Lettre ouverte des sections CGT d’Île de France

Paris, le 14 décembre 2007

Madame Christine Lagarde
Ministre de l’Économie des Finances et de l’Emploi

Madame Rachida Dati
Garde des Sceaux,

Monsieur Luc Chatel
Secrétaire d’État chargé du Tourisme et de la Consommation

Mesdames, Monsieur les ministres,

La protection du consommateur est au centre de la communication du gouvernement ; les questions du surendettement des ménages, les litiges de masse, les ententes dans le secteur de la téléphonie, la part exponentielle prise par le commerce électronique sont en effet des questions emblématiques et qui doivent être traitées comme telles.
Dans sa consommation courante, le consommateur recherche des produits et des services sains et loyaux.
Il doit pouvoir éviter les pièges nés des dérives du marché (règles de démarchage à domicile, règles de crédit à la consommation, réparations domestiques d’urgence, réglementation dans le domaine immobilier).
La mise sur le marché de produits contrefaits ou posant des problèmes de sécurité (jouets, lits pour bébé, dentifrices) et de denrées alimentaires non conformes (colorant SUDAN) devient fréquente par le biais de réseaux de distribution mondiaux.
La concentration d’un certain nombre de marchés génère des situations d’entente et de distorsion de la concurrence au détriment du consommateur.
La défense du pouvoir d’achat nécessite en amont un contrôle de la qualité des produits, du bon fonctionnement des marchés, ainsi qu’une transparence économique lors de l’acte d’achat.

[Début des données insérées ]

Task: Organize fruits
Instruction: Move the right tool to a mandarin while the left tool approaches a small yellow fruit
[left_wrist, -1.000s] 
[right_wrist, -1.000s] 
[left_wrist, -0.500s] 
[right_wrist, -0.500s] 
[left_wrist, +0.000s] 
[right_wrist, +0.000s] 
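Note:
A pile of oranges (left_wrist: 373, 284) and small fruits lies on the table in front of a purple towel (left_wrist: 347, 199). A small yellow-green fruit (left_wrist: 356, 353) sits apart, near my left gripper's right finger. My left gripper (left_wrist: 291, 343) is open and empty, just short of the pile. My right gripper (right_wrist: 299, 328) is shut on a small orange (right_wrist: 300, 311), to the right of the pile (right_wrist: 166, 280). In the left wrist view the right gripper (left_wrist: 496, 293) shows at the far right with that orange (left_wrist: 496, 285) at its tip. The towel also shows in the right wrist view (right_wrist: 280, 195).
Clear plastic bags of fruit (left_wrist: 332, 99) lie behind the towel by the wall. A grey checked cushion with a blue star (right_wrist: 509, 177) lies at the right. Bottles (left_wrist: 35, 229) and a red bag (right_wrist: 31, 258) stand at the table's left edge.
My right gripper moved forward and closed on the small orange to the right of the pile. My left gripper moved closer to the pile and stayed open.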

Cela doit se traduire notamment par la loyauté des relations commerciales, l’obtention de services ou de produits de qualité répondant à l’attente des acheteurs.
Cette exigence est devenue apparemment une préoccupation du gouvernement, dont acte .
La DGCCRF (Direction Générale de la Concurrence, de la Consommation et de la Répression des Fraudes) est reconnue par le consommateur, les professionnels et les médias comme l’instance légitime chargée de ce devoir de vigilance.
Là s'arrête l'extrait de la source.